● ABOUT THIS EXERCISE
Give back each line of the data exactly.

┌──

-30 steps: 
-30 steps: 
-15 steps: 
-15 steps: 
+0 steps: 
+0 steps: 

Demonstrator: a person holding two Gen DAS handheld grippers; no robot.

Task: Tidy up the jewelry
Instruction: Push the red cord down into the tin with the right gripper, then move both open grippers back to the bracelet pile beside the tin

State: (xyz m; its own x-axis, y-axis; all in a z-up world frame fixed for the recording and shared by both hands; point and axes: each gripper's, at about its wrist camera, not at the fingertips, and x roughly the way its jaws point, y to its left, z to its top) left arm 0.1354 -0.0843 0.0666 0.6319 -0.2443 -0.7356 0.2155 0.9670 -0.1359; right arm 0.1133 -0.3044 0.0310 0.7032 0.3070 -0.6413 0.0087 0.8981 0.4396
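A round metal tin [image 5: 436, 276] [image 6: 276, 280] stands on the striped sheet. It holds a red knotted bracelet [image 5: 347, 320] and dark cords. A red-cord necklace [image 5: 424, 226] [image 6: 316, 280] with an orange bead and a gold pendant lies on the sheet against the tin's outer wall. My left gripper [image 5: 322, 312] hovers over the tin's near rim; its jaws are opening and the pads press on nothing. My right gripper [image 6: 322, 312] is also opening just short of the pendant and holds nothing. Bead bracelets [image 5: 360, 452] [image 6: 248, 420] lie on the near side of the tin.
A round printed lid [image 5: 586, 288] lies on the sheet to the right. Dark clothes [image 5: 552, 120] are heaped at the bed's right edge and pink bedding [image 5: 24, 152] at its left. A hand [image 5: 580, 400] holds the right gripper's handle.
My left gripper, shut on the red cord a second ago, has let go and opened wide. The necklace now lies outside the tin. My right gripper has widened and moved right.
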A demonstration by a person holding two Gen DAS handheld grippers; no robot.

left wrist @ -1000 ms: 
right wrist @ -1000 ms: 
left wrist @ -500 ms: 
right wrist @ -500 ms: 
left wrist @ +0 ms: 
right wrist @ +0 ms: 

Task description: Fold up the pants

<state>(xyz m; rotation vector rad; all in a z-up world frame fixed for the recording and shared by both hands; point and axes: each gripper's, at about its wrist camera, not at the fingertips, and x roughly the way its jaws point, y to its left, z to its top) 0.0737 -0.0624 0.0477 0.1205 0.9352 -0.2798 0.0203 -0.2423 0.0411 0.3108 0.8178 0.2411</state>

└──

● ANSWER
-30 steps: 
-30 steps: 
-15 steps: 
-15 steps: 
+0 steps: 
+0 steps: 

Demonstrator: a person holding two Gen DAS handheld grippers; no robot.

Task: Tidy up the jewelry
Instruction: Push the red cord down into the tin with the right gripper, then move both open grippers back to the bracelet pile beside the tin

State: (xyz m; its own x-axis, y-axis; all in a z-up world frame fixed for the recording and shared by both hands; point and axes: each gripper's, at about its wrist camera, not at the fingertips, and x roughly the way its jaws point, y to its left, z to its top) left arm 0.1354 -0.0843 0.0666 0.6319 -0.2443 -0.7356 0.2155 0.9670 -0.1359; right arm 0.1133 -0.3044 0.0310 0.7032 0.3070 -0.6413 0.0087 0.8981 0.4396
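A round metal tin [image 5: 436, 276] [image 6: 276, 280] stands on the striped sheet. It holds a red knotted bracelet [image 5: 347, 320] and dark cords. A red-cord necklace [image 5: 424, 226] [image 6: 316, 280] with an orange bead and a gold pendant lies on the sheet against the tin's outer wall. My left gripper [image 5: 322, 312] hovers over the tin's near rim; its jaws are opening and the pads press on nothing. My right gripper [image 6: 322, 312] is also opening just short of the pendant and holds nothing. Bead bracelets [image 5: 360, 452] [image 6: 248, 420] lie on the near side of the tin.
A round printed lid [image 5: 586, 288] lies on the sheet to the right. Dark clothes [image 5: 552, 120] are heaped at the bed's right edge and pink bedding [image 5: 24, 152] at its left. A hand [image 5: 580, 400] holds the right gripper's handle.
My left gripper, shut on the red cord a second ago, has let go and opened wide. The necklace now lies outside the tin. My right gripper has widened and moved right.
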A demonstration by a person holding two Gen DAS handheld grippers; no robot.

left wrist @ -1000 ms: 
right wrist @ -1000 ms: 
left wrist @ -500 ms: 
right wrist @ -500 ms: 
left wrist @ +0 ms: 
right wrist @ +0 ms: 

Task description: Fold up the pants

<state>(xyz m; rotation vector rad; all in a z-up world frame fixed for the recording and shared by both hands; point and axes: each gripper's, at about its wrist camera, not at the fingertips, and x roughly the way its jaws point, y to its left, z to its top) 0.0737 -0.0624 0.0477 0.1205 0.9352 -0.2798 0.0203 -0.2423 0.0411 0.3108 0.8178 0.2411</state>

No more work remains in this exercise.